The one exception is that inside the text_field_embedder
block in your training config you should replace
"text_field_embedder": {
"token_embedders": {
"elmo": {
"type": "elmo_token_embedder",
"options_file": "https://allennlp.s3.amazonaws.com/models/elmo/2x4096_512_2048cnn_2xhighway/elmo_2x4096_512_2048cnn_2xhighway_options.json",
"weight_file": "https://allennlp.s3.amazonaws.com/models/elmo/2x4096_512_2048cnn_2xhighway/elmo_2x4096_512_2048cnn_2xhighway_weights.hdf5",
"do_layer_norm": false,
"dropout": 0.5
}
}
},
with
"text_field_embedder": {
"token_embedders": {
"elmo": {
"type": "bidirectional_lm_token_embedder",
"archive_file": std.extVar('BIDIRECTIONAL_LM_ARCHIVE_PATH'),
"dropout": 0.2,
"bos_eos_tokens": ["<S>", "</S>"],
"remove_bos_eos": true,
"requires_grad": false
}
}
},
.
For an example of this see the config for a Transformer ELMo augmented constituency parser and compare with the original ELMo augmented constituency parser.
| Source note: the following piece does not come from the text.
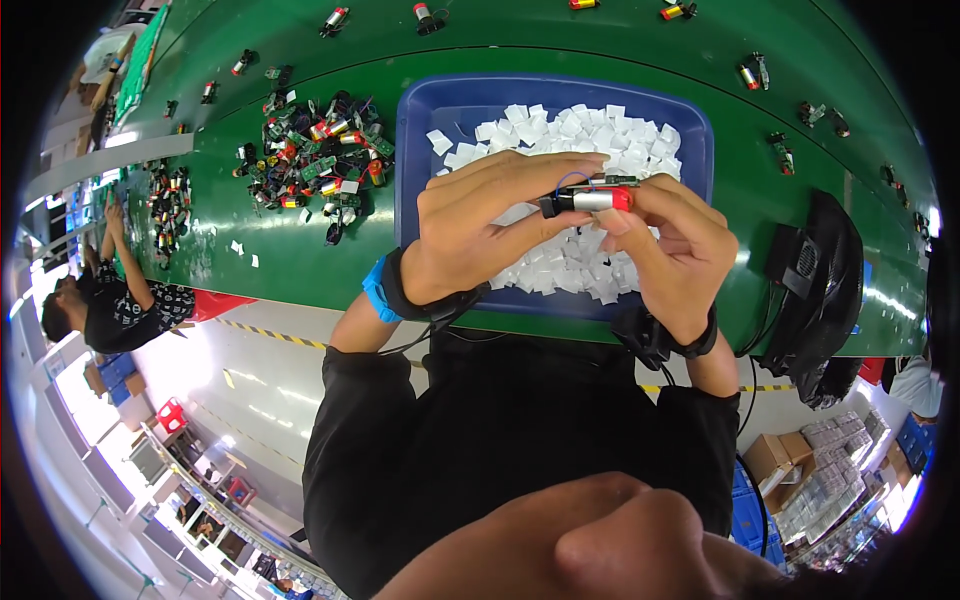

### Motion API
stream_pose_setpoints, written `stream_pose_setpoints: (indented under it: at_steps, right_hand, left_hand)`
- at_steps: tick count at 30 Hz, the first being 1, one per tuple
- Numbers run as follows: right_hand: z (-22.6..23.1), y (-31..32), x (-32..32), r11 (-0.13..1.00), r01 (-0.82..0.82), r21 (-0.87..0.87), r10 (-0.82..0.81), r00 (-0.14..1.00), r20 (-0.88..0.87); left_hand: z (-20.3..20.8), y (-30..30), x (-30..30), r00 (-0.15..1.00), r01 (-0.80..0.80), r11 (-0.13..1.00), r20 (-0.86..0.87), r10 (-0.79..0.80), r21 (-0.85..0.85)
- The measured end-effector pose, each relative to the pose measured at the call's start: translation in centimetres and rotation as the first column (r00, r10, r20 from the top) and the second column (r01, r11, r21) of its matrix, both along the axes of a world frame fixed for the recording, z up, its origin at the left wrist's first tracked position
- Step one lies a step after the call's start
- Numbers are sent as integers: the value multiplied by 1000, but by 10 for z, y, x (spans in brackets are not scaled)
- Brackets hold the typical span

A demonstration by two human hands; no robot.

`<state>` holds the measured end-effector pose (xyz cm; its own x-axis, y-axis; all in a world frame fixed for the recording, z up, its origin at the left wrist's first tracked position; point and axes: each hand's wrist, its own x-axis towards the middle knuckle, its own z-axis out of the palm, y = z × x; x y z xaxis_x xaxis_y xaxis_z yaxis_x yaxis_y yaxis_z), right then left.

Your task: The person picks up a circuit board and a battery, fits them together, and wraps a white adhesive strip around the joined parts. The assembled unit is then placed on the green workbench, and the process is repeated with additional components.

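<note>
Above a blue plastic tray (555, 87), both my hands grip one small battery assembly. Its cylindrical cell (592, 200) is silver-white with a red right end and a black part on the left. A narrow green circuit board (605, 182) and a thin blue wire run along its upper side. My left hand (465, 225) closes its thumb and fingers on the left end. The thumb and fingers of my right hand (685, 240) pinch the red end. Many small white square pieces (590, 128) fill the tray under my hands.
Left of the tray lies a heap of similar battery assemblies (325, 160) on the green table (225, 235). Single assemblies (748, 76) lie along the far side and right. A black bag (828, 290) and a dark box (797, 258) sit at right. Another person (125, 295) works further left.
</note>
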<state>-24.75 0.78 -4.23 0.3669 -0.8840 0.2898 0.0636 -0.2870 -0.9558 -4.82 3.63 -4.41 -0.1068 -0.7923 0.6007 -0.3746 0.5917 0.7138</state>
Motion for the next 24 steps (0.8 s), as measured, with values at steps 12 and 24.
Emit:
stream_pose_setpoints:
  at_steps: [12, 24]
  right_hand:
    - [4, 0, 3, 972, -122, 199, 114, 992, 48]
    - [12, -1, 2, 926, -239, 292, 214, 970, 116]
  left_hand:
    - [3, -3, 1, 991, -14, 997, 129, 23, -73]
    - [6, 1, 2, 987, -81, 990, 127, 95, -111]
Of course, you can also directly call the embedder in your programs:
from allennlp.modules.token_embedders.bidirectional_language_model_token_embedder import BidirectionalLanguageModelTokenEmbedder
from allennlp.data.token_indexers.elmo_indexer import ELMoTokenCharactersIndexer
from allennlp.data.tokenizers.token import Token
import torch
lm_model_file = "output_path/model.tar.gz"
sentence = "It is raining in Seattle ."
tokens = [Token(word) for word in sentence.split()]
lm_embedder = BidirectionalLanguageModelTokenEmbedder(
archive_file=lm_model_file,
dropout=0.2,
bos_eos_tokens=["<S>", "</S>"],
remove_bos_eos=True,
requires_grad=False
)
indexer = ELMoTokenCharactersIndexer()
vocab = lm_embedder._lm.vocab
character_indices = indexer.tokens_to_indices(tokens, vocab, "elmo")["elmo"]
# Batch of size 1
indices_tensor = torch.LongTensor([character_indices])
# Embed and extract the single element from the batch.
embeddings = lm_embedder(indices_tensor)[0]
for word_embedding in embeddings:
print(word_embedding)
Note: This sidesteps our data loading and batching mechanisms for brevity. See our main tutorial for an exposition of how they function.